But, for crass, commercial reasons, their story was barely told in America, so I will highlight a few athlete’s stories here and I hope they will help diabetics to realize that through knowledge, discipline and tenacity, you can create a better life for yourself, as these brave athletes do, step by step, day by day.
PLEASE DOUBLE-CLICK ON THE PHOTOS TO SEE THEM AT THEIR LARGEST SIZE.
Twenty-six years ago, talented cyclist Barbara Buchan, was fighting for her life after being hit while she was in a road-race, even though she wore the accepted soft-helmet of those days. She was comatose for 2 months, and survived, but with serious brain injuries which leave her cognitively impaired in a wide variety of ways due to loss of 1/4 of her front temporal lobe, as well as being physically impaired, especially in her hands.
Barbara is the oldest member of the US Paralympic team at age 52. From age 25 onward, she has survived 5 major surgeries and has many titanium skull plates and screws and six years of rehabilitation behind her, when doctors feared she would never speak or walk again.
Through it all, she has never let go of her dream as a 15 year old, to win an Olympic Gold medal in cycling, and this time around she achieved it! Barbara won her class of the individual 3,000 meter cycling pursuit, and now owns the World Record at 4 minutes 15:848 secs, too.
Her achievement caps a quarter century of daily action towards her goal, tenacity that has lasted longer than most of her fellow competitors have even been alive. And, even though her accident resulted in the hard-helmet laws which have protected cyclists ever since, this victory must be even sweeter.

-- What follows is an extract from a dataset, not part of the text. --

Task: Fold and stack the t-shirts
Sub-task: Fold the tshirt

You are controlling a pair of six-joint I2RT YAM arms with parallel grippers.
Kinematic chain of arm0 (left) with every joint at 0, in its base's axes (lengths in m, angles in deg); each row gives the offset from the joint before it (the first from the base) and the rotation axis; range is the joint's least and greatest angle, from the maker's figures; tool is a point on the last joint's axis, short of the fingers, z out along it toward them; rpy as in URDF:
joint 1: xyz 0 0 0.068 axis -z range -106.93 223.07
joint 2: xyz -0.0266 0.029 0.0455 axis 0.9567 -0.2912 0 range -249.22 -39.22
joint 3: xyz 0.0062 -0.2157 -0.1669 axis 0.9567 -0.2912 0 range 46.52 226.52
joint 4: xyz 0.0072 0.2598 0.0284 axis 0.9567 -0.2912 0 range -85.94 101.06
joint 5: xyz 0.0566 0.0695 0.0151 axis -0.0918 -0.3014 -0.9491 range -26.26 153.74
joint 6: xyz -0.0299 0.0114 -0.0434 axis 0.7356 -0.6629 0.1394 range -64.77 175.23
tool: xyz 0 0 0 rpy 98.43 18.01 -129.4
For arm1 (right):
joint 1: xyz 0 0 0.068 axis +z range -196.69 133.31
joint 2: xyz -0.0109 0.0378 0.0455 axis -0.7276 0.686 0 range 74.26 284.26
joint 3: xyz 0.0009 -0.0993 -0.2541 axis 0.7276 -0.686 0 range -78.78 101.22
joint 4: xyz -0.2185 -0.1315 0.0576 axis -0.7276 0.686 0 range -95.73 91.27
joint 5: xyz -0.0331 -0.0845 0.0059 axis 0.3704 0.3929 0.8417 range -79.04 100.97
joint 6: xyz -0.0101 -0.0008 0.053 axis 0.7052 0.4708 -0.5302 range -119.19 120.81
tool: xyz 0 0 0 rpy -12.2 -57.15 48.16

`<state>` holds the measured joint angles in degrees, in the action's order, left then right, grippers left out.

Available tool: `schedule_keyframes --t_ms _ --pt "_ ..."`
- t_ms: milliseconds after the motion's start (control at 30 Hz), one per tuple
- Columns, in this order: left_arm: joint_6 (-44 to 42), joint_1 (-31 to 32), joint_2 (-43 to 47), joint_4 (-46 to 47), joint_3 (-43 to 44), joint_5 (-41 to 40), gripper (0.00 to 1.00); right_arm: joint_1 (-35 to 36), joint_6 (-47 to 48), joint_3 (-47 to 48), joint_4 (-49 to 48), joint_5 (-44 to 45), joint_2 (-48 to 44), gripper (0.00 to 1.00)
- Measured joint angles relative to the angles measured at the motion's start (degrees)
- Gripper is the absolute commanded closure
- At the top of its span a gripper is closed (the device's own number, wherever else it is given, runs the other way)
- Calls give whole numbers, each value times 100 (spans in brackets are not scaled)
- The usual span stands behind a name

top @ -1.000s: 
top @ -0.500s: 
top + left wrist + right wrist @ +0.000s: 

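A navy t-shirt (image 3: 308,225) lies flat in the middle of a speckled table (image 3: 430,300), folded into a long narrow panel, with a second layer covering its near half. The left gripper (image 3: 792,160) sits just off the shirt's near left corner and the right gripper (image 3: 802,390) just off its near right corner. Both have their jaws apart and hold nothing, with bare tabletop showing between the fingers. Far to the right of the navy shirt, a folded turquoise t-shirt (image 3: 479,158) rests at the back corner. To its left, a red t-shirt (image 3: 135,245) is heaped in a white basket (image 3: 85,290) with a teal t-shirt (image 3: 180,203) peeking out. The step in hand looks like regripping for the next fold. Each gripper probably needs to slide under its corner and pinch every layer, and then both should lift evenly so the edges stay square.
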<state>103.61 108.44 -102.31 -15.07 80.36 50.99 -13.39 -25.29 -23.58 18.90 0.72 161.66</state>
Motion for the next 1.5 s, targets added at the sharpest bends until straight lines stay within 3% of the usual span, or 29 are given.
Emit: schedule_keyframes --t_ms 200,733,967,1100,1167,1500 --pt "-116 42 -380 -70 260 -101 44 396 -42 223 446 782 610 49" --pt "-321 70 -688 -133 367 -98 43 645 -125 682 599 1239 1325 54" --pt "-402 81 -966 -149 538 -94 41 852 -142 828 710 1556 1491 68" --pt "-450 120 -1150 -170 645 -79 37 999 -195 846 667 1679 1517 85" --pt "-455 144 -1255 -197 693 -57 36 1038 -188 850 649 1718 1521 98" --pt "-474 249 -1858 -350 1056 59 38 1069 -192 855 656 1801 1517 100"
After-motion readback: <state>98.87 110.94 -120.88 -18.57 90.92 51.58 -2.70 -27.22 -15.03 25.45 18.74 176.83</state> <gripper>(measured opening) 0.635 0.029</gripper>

As New York Times reports, “Buchan recovered enough of her athletic ability to run track in the 1988 Paralympics in Seoul, South Korea, where she won a silver medal at 800 meters. Women’s cycling was not included in the Paralympics yet, so Buchan trained to the point where she raced against men in the 2000 Paralympics in Sydney, Australia — she finished 9th and 10th in two races — and then successfully fought for a separate women’s cycling program beginning in 2004 in Athens, where she did not medal.”
Please remember how many times I wrote about my admiration for Dara Torres, in Parts 1 – 4 (see links in Reference, below). Dara Torres, who at 41, has an amazing, healthy body won many medals in Beijing. But, after hearing Barbara’s story, I have to say that I am even more amazed at her accomplishments. I admire Barbara SO much! She’s 11 years older than Dara, doesn’t have her money or resources, and has had a lonely journey to her dream, (and even just to survive in Life). What a triumph of the Human Spirit Barbara is. What an inspiration!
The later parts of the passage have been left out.